§ **AVAILABLE DATA**:
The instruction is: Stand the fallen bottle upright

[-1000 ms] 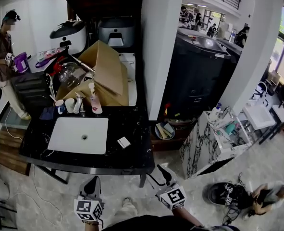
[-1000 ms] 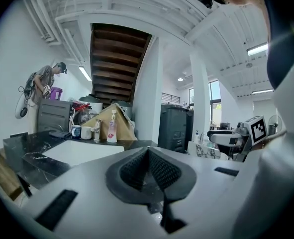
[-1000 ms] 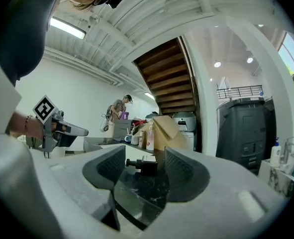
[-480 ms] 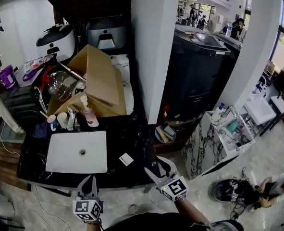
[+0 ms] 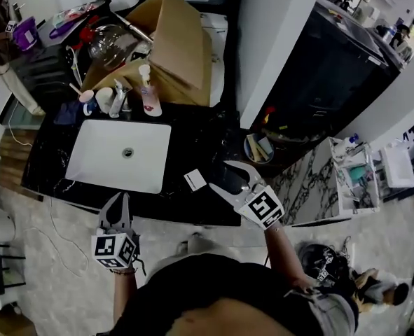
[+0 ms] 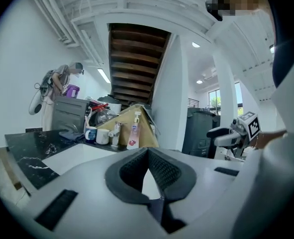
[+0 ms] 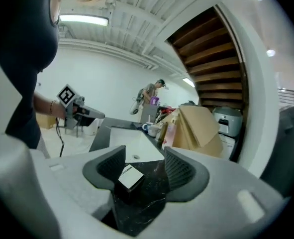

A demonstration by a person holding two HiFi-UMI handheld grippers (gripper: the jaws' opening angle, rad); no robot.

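Pump bottle (image 5: 149,95) stands at ten o'clock, well beyond the wide right hand-held gripper (image 5: 226,177); left hand-held gripper (image 5: 120,203) pinched narrow.

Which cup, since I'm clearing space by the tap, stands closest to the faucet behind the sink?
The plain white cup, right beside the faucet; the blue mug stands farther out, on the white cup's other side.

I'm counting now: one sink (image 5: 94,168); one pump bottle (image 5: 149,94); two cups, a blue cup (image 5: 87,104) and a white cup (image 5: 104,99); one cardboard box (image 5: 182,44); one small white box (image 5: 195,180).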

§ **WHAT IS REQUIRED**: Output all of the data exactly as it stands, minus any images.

§ **ANSWER TO THIS EXERCISE**:
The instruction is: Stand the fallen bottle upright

[-1000 ms] 
[-1000 ms] 
[-1000 ms] 
[-480 ms] 
[+0 ms] 
[+0 ms] 
[+0 ms] 

A demonstration by a person holding two HiFi-UMI handheld grippers (gripper: the jaws' opening angle, rad); no robot.

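Pump bottle (image 5: 149,95) stands at ten o'clock, well beyond the wide right hand-held gripper (image 5: 226,177); left hand-held gripper (image 5: 120,203) pinched narrow.

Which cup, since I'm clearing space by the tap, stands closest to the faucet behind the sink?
The plain white cup, right beside the faucet; the blue mug stands farther out, on the white cup's other side.

I'm counting now: one sink (image 5: 94,168); one pump bottle (image 5: 149,94); two cups, a blue cup (image 5: 87,104) and a white cup (image 5: 104,99); one cardboard box (image 5: 182,44); one small white box (image 5: 195,180).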

That completes the output for this exercise.